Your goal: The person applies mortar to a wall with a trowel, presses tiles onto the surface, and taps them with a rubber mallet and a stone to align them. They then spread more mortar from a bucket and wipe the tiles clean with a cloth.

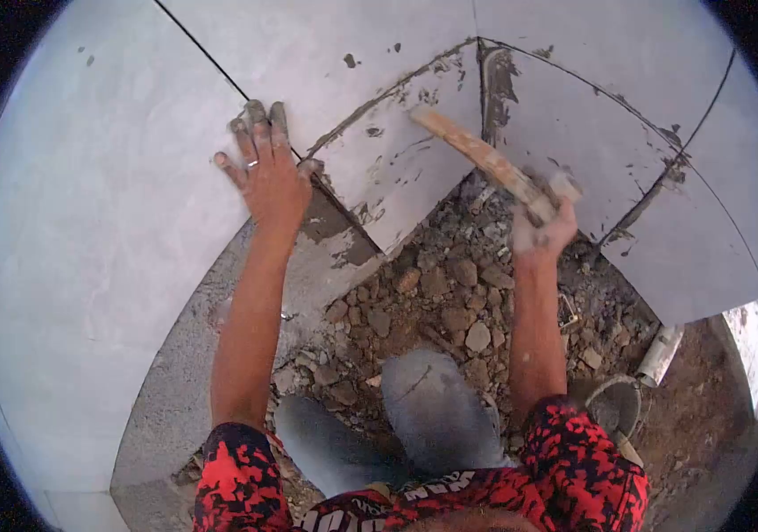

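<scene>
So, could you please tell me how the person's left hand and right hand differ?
The left hand lies on a pale tile with its fingers extended, while the right hand is closed around a wooden tool. The left hand wears a ring; on the right hand, I can make out none. Both are bare.

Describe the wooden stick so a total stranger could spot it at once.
Start with the patch of broken stones bordered by big pale tiles. At its edge, the person's right hand grips the wooden stick by one end, the other slanting out across the tiles. It's the only long, orange-brown, smeared piece against those flat, pale surfaces.
</scene>
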Available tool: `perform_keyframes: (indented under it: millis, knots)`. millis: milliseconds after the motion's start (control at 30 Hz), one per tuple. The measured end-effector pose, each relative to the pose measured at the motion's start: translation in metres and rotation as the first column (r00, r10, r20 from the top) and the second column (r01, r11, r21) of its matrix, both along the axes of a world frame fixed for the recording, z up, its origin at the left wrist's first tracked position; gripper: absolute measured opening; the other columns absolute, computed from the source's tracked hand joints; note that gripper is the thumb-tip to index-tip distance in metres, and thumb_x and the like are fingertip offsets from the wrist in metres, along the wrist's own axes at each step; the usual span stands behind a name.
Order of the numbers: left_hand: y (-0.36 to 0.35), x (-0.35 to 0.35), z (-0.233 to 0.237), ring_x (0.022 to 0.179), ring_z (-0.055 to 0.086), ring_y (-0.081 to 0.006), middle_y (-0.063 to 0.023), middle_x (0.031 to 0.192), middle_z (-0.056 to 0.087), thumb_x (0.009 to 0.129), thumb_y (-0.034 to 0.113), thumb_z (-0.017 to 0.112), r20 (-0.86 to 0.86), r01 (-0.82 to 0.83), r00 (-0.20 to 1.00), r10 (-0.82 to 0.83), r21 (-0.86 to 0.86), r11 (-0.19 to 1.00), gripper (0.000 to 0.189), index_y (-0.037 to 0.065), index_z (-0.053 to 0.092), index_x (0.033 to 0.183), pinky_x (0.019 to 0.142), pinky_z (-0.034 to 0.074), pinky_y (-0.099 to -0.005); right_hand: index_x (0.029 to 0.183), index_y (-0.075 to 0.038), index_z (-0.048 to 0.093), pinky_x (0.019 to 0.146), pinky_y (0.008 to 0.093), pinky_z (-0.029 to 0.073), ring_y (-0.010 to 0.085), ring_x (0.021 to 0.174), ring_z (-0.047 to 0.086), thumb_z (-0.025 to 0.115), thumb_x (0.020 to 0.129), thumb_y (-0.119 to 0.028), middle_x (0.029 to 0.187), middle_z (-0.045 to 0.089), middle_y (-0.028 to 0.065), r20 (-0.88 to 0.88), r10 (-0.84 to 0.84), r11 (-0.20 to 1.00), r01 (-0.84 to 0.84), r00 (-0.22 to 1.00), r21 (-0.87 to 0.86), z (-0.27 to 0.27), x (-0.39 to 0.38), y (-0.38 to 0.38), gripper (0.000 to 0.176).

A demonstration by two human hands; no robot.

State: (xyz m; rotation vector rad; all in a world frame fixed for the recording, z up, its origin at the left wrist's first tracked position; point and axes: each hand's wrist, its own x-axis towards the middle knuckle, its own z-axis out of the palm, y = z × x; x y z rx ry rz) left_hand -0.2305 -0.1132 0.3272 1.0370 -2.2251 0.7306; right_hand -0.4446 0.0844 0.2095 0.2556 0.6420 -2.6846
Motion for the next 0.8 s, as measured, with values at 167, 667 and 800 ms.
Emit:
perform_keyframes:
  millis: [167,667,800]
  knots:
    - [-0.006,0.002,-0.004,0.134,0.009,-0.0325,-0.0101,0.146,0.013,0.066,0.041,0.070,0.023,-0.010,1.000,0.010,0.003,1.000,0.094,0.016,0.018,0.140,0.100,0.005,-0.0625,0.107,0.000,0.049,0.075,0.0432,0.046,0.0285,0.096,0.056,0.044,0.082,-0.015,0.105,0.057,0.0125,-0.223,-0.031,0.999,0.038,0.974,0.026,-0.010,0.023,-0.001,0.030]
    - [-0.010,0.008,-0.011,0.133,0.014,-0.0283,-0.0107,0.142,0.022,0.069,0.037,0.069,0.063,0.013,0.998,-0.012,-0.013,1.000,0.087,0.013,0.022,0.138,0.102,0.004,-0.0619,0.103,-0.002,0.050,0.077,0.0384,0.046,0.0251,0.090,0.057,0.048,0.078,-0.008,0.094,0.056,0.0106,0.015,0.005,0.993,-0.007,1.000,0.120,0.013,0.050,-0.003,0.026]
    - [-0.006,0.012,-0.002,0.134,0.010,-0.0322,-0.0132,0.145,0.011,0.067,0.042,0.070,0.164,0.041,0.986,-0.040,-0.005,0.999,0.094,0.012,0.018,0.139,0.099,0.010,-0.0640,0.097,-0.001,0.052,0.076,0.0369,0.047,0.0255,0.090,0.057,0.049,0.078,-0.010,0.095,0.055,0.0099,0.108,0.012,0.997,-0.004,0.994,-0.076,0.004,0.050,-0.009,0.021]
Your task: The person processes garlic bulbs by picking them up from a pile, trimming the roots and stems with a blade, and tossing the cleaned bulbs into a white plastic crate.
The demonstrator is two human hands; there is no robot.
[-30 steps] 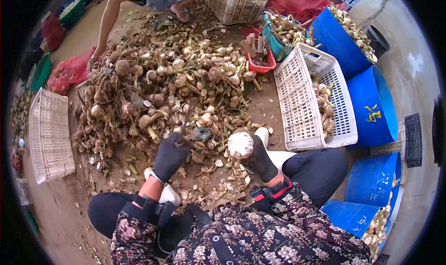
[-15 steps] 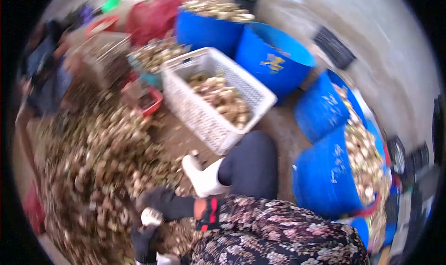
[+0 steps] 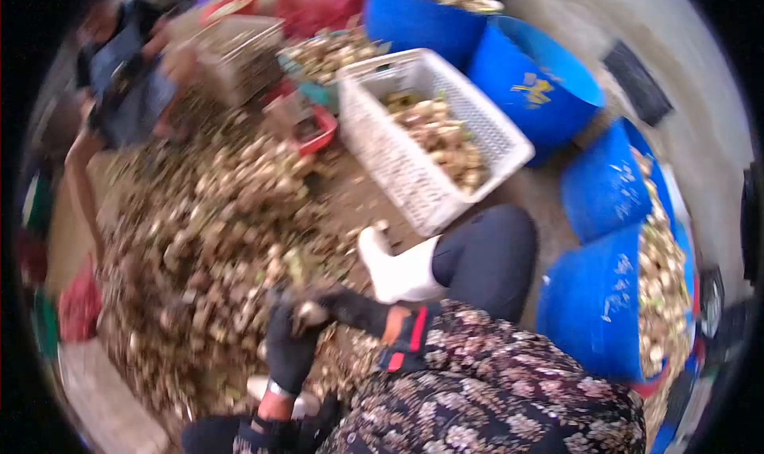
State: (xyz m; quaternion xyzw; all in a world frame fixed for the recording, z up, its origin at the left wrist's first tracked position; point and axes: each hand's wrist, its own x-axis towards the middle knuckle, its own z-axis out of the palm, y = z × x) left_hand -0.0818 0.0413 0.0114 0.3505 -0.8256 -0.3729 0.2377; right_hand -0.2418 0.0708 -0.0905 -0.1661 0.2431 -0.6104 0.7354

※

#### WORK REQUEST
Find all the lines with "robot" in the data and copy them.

#### TASK SOLUTION
A demonstration by two human hands; no robot.
The demonstrator is two human hands; there is no robot.

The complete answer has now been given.